Repeat the lines from the line with "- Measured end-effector" to the line with "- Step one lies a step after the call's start" in the listing below, keeping both end lines and adding nothing.

=== Dataset extract ===

▼▼▼

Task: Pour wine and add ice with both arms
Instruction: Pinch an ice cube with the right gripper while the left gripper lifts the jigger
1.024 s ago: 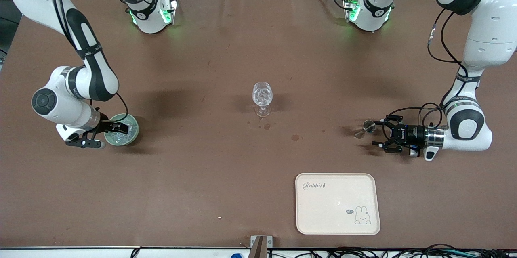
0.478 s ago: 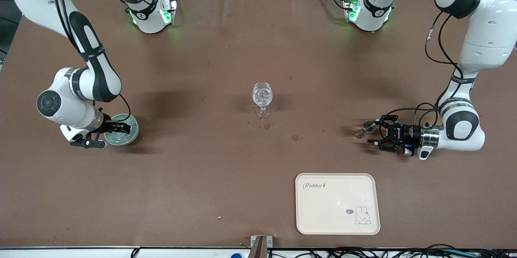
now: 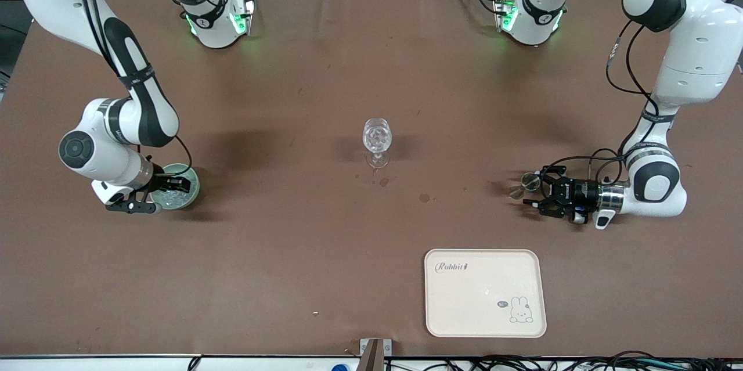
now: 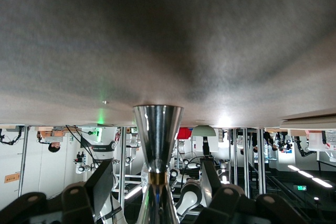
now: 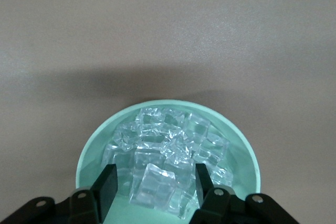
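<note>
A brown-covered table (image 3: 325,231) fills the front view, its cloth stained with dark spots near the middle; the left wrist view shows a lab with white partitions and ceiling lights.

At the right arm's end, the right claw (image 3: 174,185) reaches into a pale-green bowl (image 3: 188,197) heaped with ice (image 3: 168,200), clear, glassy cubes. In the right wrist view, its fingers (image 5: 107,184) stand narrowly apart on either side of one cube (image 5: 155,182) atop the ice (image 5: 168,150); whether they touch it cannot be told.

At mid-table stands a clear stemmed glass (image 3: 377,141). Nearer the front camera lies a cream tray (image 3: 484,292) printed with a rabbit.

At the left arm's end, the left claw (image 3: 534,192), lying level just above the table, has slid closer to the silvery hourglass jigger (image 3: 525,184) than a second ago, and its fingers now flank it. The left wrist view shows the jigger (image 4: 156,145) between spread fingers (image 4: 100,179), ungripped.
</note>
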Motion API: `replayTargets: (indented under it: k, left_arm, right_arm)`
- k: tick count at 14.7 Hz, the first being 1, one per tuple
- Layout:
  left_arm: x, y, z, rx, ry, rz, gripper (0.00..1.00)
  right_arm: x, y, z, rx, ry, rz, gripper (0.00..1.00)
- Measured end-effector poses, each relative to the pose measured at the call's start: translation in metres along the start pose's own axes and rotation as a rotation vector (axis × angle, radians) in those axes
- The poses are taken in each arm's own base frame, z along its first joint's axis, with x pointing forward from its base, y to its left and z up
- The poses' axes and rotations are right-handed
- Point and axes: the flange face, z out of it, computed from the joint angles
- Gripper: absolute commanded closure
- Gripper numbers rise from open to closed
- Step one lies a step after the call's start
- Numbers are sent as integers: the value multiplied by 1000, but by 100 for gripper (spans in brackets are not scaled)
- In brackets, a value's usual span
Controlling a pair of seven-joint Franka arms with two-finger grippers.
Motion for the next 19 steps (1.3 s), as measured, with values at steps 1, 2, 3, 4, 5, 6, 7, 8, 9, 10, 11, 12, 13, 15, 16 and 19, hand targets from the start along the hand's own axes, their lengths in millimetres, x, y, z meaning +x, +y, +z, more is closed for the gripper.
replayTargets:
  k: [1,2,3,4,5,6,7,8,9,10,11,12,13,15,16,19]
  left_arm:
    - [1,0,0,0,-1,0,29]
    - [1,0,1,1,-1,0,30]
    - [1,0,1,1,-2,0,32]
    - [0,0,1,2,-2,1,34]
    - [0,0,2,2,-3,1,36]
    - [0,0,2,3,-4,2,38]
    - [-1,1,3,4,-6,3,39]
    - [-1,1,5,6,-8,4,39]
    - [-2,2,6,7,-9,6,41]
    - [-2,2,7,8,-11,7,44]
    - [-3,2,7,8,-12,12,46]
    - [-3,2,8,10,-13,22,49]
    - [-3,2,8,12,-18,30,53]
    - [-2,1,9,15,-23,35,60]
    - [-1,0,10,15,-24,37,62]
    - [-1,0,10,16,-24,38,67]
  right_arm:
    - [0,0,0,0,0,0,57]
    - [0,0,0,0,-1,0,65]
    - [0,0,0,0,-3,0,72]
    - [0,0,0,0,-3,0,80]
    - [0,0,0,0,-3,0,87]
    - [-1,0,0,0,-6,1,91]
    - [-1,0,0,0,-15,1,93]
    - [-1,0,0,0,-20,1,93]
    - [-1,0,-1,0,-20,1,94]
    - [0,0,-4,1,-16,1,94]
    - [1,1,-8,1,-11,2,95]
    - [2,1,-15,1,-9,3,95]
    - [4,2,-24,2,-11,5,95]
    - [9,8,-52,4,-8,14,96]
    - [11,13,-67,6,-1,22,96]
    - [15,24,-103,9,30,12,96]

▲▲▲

=== Response ===
- Measured end-effector poses, each relative to the pose measured at the call's start: translation in metres along the start pose's own axes and rotation as a rotation vector (axis × angle, radians) in those axes
- The poses are taken in each arm's own base frame, z along its first joint's axis, with x pointing forward from its base, y to its left and z up
- The poses' axes and rotations are right-handed
- Point and axes: the flange face, z out of it, computed from the joint angles
- Gripper: absolute commanded closure
- Gripper numbers rise from open to closed
- Step one lies a step after the call's start

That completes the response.